Open callbacks to land blind Saturday am
1 3 4 6 7 8 9 10 11 12 13 22 25 27 30 32 33 36 37 39 40 41 43 44 45 47 48 49 50 51 52 55 57 58 61 62 63
37 dogs

Qualifying
1. 6, Indy Suzan Claire
2. 1, briley mark Edwards
3. 13, jade, mark Edwards
4. 8, sink, Kenny trott
Rj. 14, cricket, mark Burke
Jams, 4, Jessie, bill schrader. 12, Dennis long.


----------



## Ted Shih (Jan 20, 2003)

Open rotation is 14-30-62-46


----------



## zydecogator (Aug 21, 2008)

Open callbacks to land blind Saturday am
1 3 4 6 7 8 9 10 11 12 13 22 25 27 29 30 32 33 36 37 39 40 41 43 44 45 47 48 49 50 51 52 55 57 58 61 62 63
38 dogs

Qualifying
1. 6, Indy Suzan Caire
2. 1, briley mark Edwards
3. 13, jade, mark Edwards
4. 8, sink, Kenny trott
Rj. 14, cricket, mark Burke
Jams, 4, Jessie, bill schrader. 12, Dennis long.


----------



## blklab35 (Oct 7, 2008)

zydecogator said:


> Open callbacks to land blind Saturday am
> 1 3 4 6 7 8 9 10 11 12 13 22 25 27 29 30 32 33 36 37 39 40 41 43 44 45 47 48 49 50 51 52 55 57 58 61 62 63
> 38 dogs
> 
> ...


Congratulations to everyone Way to go Team Edwards


----------



## MooseGooser (May 11, 2003)

DENNIS LONG!!!!
GO TOBY!!!!
HUGE CONGRATS ON A JAM!!!

Gooser


----------



## pam ingham (May 3, 2010)

Woohoo Indy - following in her mother's steps!! Congrates Suzan and John!


----------



## Kevinismybrother (Aug 3, 2009)

Thanks Gooser.
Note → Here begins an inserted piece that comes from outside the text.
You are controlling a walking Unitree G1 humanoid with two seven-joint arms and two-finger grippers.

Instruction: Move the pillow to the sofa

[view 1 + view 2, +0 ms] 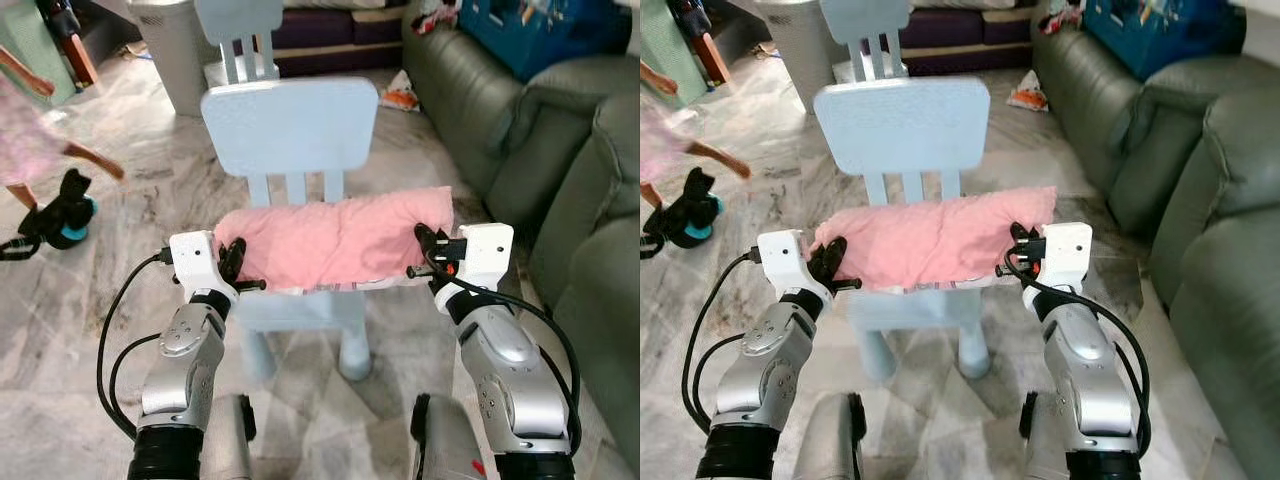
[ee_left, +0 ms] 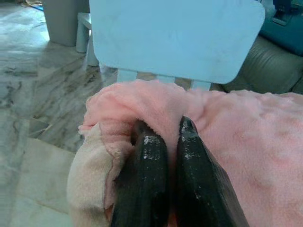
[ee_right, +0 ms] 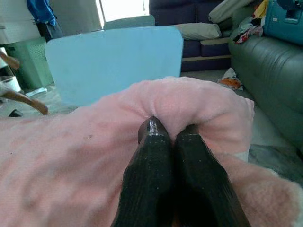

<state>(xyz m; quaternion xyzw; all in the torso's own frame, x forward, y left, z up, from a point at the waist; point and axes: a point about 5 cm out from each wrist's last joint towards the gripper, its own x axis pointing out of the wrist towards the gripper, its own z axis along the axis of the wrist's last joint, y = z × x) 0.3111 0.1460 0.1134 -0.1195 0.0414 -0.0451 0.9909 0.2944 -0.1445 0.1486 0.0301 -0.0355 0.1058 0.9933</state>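
Soft pink fleece pillow (image 1: 335, 240) lies on the seat of the small pale-blue plastic chair (image 1: 290, 125), long axis running left-right across the robot's front. Left gripper (image 1: 232, 262) is clenched on a fold at the pillow's left end and right gripper (image 1: 432, 248) is clenched on a fold at its right end, so both arms are equally near. Grey-green leather sofa (image 1: 560, 190) sits off to the robot's right, so the carry probably goes up off the seat and rightward.

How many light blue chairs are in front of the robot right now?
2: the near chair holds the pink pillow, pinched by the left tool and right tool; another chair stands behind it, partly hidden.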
Entered on a whim and the yellow dog stepped up. 1st FT ribbon for us No one was going to beat Indy though.


----------



## John Montenieri (Jul 6, 2009)

Dennis, Way to go Buddy. Great to see you and Toby at the end. We get to dunk you in the ponds on tuesday. Don't be late


----------



## Jill Chalmers (Mar 9, 2008)

Congratulations to Marcy Wright and Ahti for their win today in the Derby!!!! Whoo hoo!!! 

Asia is very proud of her sister. You go Girls!!!


----------



## Jill Chalmers (Mar 9, 2008)

Ooops...see what happens when you are so excited you post before you know the whole story! Still congrats to Ahti for winning the Derby but also Congrats to Kenny!!! Great win!


----------



## Jan Helgoth (Apr 20, 2008)

Partial Am & Open Results:

A BIG "Way to go, Girls!" to Lori Biesemeier with J-Lo for their Blue Ribbon in the Amateur.
Also, to Esther McCartney with Rylee for their Third place ribbon in the AM.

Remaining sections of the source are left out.